Schwannoma arises from the sensory nerves of the orbit, including the infraorbital nerve. Schwannoma, in the eyelid, is very rare and just a few cases were published.1, 2, 3, 4, 5, 6, 7, 8, 9, 10, 11, 12, 13, 14 It was first reported in 2007 by Lopez-Tizon et al. and represents only 0.1–0.7% of the eyelid neoplasm.1, 9 The age range in the reported cases were between 19 and 63 while our patient is 17-year-old with an early appearance of the mass. The size of the tumor in our case was 12 × 7 mm which matches with Sudhir et al. who reported that the size of the tumor ranges from few millimetres to 3.5 cm.
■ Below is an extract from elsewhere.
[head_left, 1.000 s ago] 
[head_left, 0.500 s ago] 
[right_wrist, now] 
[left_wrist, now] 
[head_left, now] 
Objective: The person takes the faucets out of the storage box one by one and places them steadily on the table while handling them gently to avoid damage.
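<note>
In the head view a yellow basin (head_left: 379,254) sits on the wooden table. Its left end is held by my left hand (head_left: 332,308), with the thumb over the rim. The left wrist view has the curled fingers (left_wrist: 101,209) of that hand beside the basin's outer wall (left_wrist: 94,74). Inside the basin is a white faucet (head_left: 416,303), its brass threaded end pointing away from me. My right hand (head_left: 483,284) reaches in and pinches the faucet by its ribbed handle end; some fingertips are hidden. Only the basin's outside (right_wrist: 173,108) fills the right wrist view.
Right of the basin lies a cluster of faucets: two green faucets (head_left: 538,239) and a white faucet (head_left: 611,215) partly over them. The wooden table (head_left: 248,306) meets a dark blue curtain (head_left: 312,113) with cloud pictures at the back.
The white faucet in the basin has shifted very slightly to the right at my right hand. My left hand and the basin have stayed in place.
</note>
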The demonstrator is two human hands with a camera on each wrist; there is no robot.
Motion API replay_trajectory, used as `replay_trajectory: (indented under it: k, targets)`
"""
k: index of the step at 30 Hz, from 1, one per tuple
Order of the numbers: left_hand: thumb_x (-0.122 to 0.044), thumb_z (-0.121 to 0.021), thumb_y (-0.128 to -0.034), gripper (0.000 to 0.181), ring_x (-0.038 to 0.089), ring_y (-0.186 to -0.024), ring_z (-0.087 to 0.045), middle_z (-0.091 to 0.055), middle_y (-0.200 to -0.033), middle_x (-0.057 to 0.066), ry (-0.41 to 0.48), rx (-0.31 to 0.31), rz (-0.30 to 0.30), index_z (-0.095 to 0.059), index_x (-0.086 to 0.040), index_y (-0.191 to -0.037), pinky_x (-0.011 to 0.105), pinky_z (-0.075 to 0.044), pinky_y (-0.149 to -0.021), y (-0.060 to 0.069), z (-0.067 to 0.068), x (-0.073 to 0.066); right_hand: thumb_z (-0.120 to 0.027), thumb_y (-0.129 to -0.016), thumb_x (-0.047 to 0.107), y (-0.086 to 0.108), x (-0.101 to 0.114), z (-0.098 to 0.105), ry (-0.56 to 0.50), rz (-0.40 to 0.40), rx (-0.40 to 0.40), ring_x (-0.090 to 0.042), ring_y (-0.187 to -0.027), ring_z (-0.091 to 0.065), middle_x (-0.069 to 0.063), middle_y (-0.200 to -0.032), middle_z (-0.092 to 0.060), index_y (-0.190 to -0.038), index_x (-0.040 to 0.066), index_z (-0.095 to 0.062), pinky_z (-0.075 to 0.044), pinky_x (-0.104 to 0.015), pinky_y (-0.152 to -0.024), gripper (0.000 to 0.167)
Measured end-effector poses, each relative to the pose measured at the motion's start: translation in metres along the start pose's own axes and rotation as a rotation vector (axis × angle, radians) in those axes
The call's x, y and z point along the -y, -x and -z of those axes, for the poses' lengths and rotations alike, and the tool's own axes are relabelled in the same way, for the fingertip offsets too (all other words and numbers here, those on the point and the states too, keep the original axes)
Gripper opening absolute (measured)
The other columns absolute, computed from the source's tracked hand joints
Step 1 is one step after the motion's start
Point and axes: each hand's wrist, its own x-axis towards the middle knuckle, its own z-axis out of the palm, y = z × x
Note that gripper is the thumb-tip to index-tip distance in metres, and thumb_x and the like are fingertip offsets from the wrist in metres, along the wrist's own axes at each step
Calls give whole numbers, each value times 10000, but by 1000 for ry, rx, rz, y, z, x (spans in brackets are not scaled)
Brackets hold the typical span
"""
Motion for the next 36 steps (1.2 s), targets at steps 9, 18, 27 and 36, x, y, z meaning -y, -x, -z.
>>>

Clinically, the lesion in our case was firm, slowly progressing and non-tender. There was no ptosis in our case which goes with previous reports.1, 2, 3, 5, 6, 7, 8, 9, 10, 11, 12, 13, 14 Some cases reported ptosis as the presenting symptom.4, 15 Only one case associated with an ulceration have been reported. What is unique in our case, is the presence of the lesion in the lateral canthus which has not been reported in the literature. Previous reports had showed the tumor involving upper or lower lid of either eyes.1, 2, 3, 4, 5, 6, 7, 8, 9, 10, 11, 12, 13, 14, 15 In differential diagnosis we have dermoid cyst, inclusion cyst and chalazion. Only with excisional biopsy we could get the final diagnosis. Histopathologically, schwannoma is a capsulated lesion and classically shows a mixture of two patterns, the Antoni A (dense cellular pattern) and the Antoni B (edematous disorganized pattern), but the most important feature for diagnosis is the strong reactivity to S100 protein in immunochemistry and rare mitotic figures.1, 2, 3, 4, 5, 6, 7, 8, 9, 10, 11, 12, 13, 14 Poor prognosis has been described in some cases if the cells are fusiform, contain melanin granules, or if epithelioid cells are present. No features of malignancy were seen in our patient. Nevertheless, malignant transformation has not been reported in eyelid schwannoma.

Management of schwannoma of the eyelid is complete excision with clear margins to establish the histopathological diagnosis and to prevent recurrence, as we decided to do in our case. Incomplete excision is associated with recurrence and more aggressive behavior. There have been reports of malignant changes in a previously incomplete removal of benign schwannoma.

In conclusion, isolated eyelid schwannoma is extremely rare and the presence of the lesion in the lateral canthus of a young patient is not reported in the literature. To the best of our knowledge, this is the first case to be reported in Saudi Arabia. It is highly recommended to be considered in the differential diagnosis of eyelid tumor. Accurate histopathological diagnosis and early complete excision of the tumor should be the objective in the management of eyelid schwannomas.

Conflict of interest

The authors declared that there is no conflict of interest.